United States District Court, D. Maine

March 7, 2018

STEVEN R. SCHOFF, JR., Plaintiff
JOSEPH FITZPATRICK, et al., Defendants


          John C. Nivison, U.S. Magistrate Judge.

         In this action, Plaintiff Steven Schoff, Jr., an inmate in the custody of the Maine Department of Corrections, alleges Defendants illegally seized, opened, and reviewed his “privileged legal mail, ” deprived him access to the courts, and retaliated against him based on the information contained in his mail.
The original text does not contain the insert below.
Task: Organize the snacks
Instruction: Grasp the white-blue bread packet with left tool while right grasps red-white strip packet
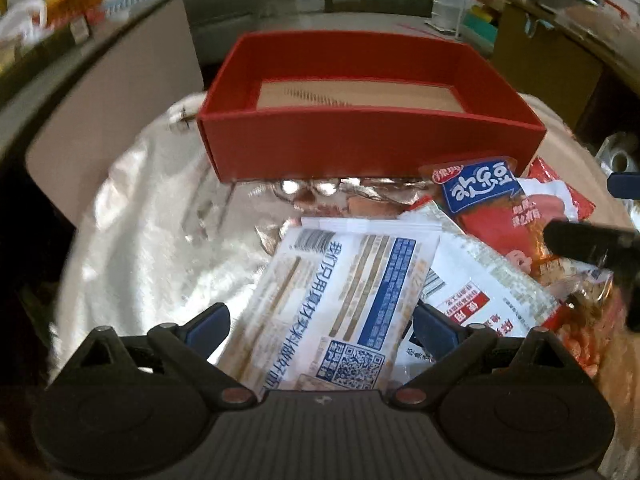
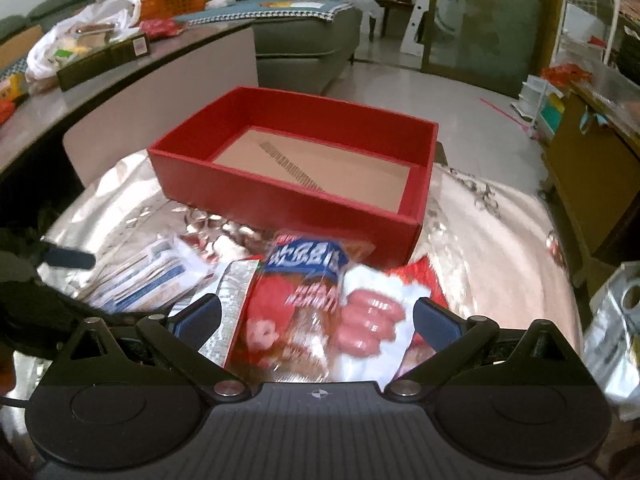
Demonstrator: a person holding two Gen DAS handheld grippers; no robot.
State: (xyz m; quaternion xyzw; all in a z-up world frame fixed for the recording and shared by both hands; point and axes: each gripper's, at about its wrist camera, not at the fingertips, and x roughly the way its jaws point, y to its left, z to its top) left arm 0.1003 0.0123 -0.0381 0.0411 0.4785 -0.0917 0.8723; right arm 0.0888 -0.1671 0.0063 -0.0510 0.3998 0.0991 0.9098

         The matter is before the Court on Defendants' Motion for Summary Judgment (ECF No. 26), Plaintiff's request for relief under Federal Rule of Civil Procedure 56(d) (ECF No. 39), and Plaintiff's Motion to Strike the Affidavit of Jennifer Ackerman (ECF No. 42). Through the summary judgment motion, certain defendants seek judgment on all claims, and some defendants ask the Court to enter judgment in their favor on all claims except Plaintiff's claim regarding the unlawful seizure and review of his outgoing legal mail.

         Plaintiff requests that the Court deny the motion in part based on the unavailability of facts needed to overcome the motion. Plaintiff also asks the Court to strike an affidavit filed by Defendants.[1]

         Following a review of the parties' submissions and the record, I deny Plaintiff's motion to strike and Plaintiff's request for Rule 56(d) relief, and recommend the Court grant in part and deny in part Defendant's motion for summary judgment.

         Background Facts

         The facts are derived from Defendants' statement of material facts (DSMF, ECF No. 27), affidavits cited in support of the statement (ECF Nos. 28, 49-2), Plaintiff's statement of disputed factual issues (PSDF, ECF No. 40), Plaintiff's affidavit in opposition to the summary judgment motion (Schoff Aff., ECF No. 40), and Plaintiff's complaint signed under penalty of perjury (Compl., ECF No. 1).[2]

         On February 2, 2016, Plaintiff, a prisoner at the Maine Correctional Center (MCC), was assaulted by another prisoner, Dale Gardner. (DSMF ¶ 1.) Defendant David Verrier, MCC's criminal investigator, conducted an investigation into the incident. (Id. ¶ 2.) As part of his investigation, Defendant Verrier reviewed recordings of Plaintiff's phone calls and learned that Plaintiff had obtained a news article from a person outside the facility regarding a criminal act committed by a person Plaintiff believed might be Mr. Gardner. (Id. ¶¶ 3 - 5.) On February 8, 2016, Defendant Verrier interviewed the person who sent the article to Plaintiff. (Id. ¶ 5.)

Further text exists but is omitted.